Are you running my BlackList? It will help protect you from many attacks.
If this is a DDoS attack, and you have a dynamic IP, the simple solution is to change your MAC address on the WAN port and reboot the modem to get a new IP address.
What interface is “ether2”? LAN or WAN? Because if it’s LAN and that’s where your 103.239.5.32/27 subnet is, then first reply was correct. No one is attacking you, it’s your devices trying to connect outside.
You should inspect your devices. If you watch ether2 (where they are connected to) and see zero tx rate (send) and non-zero rx rate (receive), it’s traffic from your devices to internet, not the other way around. You can block it, but it’s no solution. You should be more interested in why your devices send this traffic, and what other unexpected things they might be doing.
You have a problem. Have you ever heard about IP cameras with remotely exploitable vulnerabilities? That’s what you have and now they are most likely part of someone’s botnet. I can’t say that for sure, but I could send you some pictures from your factory that you’d recognize. So your cameras are vulnerable, this part is for sure.

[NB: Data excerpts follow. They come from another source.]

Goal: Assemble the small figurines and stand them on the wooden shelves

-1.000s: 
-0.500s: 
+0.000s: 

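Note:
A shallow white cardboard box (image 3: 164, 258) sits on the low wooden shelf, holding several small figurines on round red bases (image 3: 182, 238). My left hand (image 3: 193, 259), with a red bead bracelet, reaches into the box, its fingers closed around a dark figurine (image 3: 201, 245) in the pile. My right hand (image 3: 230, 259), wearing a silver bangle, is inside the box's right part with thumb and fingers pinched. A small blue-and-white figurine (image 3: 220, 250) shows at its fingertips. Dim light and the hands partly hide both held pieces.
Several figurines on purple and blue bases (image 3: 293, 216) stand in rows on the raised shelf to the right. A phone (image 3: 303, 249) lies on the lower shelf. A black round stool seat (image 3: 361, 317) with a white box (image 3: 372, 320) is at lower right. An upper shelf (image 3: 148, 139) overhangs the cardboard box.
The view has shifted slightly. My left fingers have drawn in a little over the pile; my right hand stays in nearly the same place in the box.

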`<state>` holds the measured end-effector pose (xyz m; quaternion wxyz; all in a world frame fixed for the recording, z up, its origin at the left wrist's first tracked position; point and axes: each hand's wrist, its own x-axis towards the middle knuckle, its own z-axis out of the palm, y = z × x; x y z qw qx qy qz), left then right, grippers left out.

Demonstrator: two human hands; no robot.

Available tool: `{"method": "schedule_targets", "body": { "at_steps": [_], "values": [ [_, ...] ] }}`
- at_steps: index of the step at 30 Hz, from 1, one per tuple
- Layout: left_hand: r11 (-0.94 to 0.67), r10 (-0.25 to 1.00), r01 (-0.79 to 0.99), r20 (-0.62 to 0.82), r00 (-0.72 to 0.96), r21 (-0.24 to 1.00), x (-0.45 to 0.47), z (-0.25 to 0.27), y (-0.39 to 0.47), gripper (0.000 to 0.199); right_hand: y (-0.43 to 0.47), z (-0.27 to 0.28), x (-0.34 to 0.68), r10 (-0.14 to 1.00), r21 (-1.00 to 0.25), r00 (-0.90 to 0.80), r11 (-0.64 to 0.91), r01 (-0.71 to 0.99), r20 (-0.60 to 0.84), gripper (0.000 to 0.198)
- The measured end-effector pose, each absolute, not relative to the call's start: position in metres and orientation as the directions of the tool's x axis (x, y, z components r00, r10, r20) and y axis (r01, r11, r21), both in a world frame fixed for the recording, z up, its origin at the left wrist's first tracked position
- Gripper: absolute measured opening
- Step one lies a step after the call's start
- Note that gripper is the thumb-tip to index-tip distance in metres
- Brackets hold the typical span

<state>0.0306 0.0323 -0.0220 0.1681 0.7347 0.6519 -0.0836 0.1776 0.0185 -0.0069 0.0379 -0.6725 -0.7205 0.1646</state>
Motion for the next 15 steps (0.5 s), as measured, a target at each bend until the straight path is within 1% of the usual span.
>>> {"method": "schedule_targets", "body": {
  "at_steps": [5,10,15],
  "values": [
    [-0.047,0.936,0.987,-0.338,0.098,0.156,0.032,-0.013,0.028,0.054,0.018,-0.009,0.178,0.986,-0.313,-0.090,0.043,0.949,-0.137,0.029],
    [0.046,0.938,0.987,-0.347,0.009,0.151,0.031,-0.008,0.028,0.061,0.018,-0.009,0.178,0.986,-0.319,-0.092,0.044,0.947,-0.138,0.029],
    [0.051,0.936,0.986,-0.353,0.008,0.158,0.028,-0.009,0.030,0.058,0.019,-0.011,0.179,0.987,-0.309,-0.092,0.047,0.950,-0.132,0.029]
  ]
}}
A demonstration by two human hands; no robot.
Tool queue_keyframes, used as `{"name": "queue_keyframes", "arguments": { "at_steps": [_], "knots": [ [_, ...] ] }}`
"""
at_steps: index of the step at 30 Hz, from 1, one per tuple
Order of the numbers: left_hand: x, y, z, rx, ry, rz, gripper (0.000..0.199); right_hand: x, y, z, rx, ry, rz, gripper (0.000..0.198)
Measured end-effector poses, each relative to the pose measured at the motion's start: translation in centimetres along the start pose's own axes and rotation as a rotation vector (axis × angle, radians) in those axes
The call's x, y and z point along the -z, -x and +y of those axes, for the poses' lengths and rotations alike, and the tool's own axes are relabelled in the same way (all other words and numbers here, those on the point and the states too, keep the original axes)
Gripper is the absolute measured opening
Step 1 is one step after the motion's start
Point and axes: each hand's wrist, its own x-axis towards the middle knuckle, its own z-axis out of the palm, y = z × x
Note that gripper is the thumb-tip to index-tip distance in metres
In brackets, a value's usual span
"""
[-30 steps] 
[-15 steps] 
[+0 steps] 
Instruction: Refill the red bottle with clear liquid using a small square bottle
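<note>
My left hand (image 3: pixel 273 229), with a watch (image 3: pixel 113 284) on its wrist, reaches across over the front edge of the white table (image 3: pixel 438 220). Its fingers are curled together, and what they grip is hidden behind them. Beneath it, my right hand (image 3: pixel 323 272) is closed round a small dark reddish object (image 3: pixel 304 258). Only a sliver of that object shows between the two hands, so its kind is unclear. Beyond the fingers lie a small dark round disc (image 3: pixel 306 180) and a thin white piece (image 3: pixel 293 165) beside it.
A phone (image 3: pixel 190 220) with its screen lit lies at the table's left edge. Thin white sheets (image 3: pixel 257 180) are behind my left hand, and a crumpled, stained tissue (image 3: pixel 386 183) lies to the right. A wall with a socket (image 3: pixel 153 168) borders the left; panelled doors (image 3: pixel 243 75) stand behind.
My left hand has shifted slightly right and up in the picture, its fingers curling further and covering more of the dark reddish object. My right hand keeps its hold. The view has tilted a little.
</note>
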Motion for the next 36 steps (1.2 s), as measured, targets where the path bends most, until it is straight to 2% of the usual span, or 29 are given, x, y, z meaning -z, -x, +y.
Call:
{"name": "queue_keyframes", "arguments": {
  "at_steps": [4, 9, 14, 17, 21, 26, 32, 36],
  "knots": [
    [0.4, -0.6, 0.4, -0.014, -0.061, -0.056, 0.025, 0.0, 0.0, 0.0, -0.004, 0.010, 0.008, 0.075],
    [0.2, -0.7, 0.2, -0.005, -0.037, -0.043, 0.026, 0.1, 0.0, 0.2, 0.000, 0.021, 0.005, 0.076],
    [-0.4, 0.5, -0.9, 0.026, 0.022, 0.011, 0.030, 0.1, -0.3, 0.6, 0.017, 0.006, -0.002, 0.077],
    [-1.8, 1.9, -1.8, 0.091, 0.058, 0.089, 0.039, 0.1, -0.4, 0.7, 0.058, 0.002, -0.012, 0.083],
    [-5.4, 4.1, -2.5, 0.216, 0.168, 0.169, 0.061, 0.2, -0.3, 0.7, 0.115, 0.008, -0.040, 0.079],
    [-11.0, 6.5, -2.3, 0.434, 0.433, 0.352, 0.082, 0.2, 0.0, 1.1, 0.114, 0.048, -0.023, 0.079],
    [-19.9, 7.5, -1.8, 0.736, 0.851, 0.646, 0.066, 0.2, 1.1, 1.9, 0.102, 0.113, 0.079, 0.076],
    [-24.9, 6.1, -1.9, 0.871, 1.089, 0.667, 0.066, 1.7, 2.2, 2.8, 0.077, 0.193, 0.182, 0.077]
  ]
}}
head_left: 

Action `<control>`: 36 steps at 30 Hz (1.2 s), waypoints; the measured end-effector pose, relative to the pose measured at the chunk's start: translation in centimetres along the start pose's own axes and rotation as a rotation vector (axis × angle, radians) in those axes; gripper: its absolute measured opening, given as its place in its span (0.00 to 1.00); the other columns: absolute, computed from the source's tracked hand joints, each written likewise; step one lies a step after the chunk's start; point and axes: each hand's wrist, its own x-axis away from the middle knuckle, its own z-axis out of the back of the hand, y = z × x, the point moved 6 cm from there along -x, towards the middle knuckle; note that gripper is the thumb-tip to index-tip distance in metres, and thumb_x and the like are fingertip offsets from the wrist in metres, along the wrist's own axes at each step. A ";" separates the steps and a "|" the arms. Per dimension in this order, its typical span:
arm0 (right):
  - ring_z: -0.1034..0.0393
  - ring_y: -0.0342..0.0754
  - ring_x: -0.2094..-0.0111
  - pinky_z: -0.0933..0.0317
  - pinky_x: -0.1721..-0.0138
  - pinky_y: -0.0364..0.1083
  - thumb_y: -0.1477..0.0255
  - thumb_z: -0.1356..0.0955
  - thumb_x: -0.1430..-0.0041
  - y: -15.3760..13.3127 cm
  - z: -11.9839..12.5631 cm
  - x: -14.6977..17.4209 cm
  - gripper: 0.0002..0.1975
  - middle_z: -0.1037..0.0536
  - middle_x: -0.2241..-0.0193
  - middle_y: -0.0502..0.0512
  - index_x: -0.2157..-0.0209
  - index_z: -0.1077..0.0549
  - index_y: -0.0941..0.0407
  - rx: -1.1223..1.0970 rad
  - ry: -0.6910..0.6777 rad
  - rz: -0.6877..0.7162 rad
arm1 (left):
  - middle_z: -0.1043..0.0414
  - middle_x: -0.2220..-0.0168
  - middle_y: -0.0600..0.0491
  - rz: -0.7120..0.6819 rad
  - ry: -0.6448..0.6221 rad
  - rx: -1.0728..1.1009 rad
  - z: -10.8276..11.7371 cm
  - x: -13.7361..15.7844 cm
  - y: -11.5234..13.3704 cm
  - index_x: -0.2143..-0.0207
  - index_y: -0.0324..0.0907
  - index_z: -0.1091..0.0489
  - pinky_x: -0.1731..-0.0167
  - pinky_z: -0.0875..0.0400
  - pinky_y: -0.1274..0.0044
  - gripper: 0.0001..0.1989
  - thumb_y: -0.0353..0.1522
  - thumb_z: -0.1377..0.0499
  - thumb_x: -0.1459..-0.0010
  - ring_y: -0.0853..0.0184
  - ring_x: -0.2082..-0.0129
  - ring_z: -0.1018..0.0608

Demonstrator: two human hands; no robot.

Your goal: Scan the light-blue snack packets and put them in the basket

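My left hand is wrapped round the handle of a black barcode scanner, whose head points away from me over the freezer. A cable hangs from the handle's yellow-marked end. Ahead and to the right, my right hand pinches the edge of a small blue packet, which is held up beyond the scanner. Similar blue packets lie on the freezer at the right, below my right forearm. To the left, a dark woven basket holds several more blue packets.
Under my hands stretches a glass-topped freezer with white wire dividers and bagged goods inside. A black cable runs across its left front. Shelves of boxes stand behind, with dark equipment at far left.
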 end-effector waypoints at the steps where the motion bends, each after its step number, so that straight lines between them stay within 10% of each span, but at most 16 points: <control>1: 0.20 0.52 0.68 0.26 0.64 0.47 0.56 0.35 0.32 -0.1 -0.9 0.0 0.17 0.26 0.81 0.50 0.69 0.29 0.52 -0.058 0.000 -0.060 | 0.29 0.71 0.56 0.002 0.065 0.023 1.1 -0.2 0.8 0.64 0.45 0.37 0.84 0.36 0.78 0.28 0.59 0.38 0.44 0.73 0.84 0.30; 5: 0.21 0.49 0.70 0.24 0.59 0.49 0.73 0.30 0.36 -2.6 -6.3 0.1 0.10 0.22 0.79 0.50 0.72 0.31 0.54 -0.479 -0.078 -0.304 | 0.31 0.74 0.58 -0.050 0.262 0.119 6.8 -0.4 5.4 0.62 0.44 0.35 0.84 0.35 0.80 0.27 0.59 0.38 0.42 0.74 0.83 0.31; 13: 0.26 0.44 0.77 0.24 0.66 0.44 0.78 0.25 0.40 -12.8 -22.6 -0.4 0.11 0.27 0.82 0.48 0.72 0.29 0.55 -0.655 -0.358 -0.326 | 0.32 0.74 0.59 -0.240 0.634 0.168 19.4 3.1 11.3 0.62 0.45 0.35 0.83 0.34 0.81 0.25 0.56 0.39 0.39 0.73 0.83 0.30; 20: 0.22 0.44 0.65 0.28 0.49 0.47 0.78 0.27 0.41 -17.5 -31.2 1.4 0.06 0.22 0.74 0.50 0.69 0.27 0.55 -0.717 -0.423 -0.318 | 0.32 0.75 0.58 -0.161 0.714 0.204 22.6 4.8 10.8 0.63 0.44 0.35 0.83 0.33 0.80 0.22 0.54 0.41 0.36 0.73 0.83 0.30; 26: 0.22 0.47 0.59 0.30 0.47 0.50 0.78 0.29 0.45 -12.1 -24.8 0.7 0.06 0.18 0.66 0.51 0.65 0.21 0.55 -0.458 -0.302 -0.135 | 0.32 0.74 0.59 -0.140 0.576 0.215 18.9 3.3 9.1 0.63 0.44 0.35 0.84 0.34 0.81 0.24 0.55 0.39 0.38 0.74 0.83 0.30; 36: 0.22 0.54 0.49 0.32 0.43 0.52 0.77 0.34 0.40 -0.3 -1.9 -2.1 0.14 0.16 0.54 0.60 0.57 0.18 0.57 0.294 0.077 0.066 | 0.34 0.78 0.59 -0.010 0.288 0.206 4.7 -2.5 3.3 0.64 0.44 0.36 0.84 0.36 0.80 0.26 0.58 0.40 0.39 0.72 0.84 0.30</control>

I don’t know what else you have in this network, but if it’s just cameras, I suggest to define a list of trusted addresses for outside access (if you need it):
And then only allow those and block everything else, i.e. connections from internet to cameras from other addresses, and connections from cameras to internet:
/ip firewall filter
add action=accept chain=forward comment="allow established and related connections" connection-state=established,related
add action=drop chain=forward comment="drop invalid packets" connection-state=invalid
add action=accept chain=forward comment="allow acces to cameras from trusted addresses" dst-address=103.239.5.32/27 \
src-address-list=Trusted
add action=drop chain=forward comment="block everything else" disabled=yes
Restart router to make sure that no already established connections stay open. If you have something else that should be allowed in or out, add needed rules before the last drop rule. It’s intentionally disabled, enable it when you’re sure that you have everything set correctly.
All this is just quick hotfix, next step is to really fix cameras, i.e. find new firmware for them (if it exists), upgrade them all and change password for all, because you can’t know how many unauthorized people have it already.
And don’t forget to also upgrade your router, because it’s vulnerable too.
You probably need to factory reset and re-flash all your cameras if they’ve been hacked. You are essentially a DDoS source right now and it will not be long before your upstream ISP terminates your service if you don’t stop the abuse.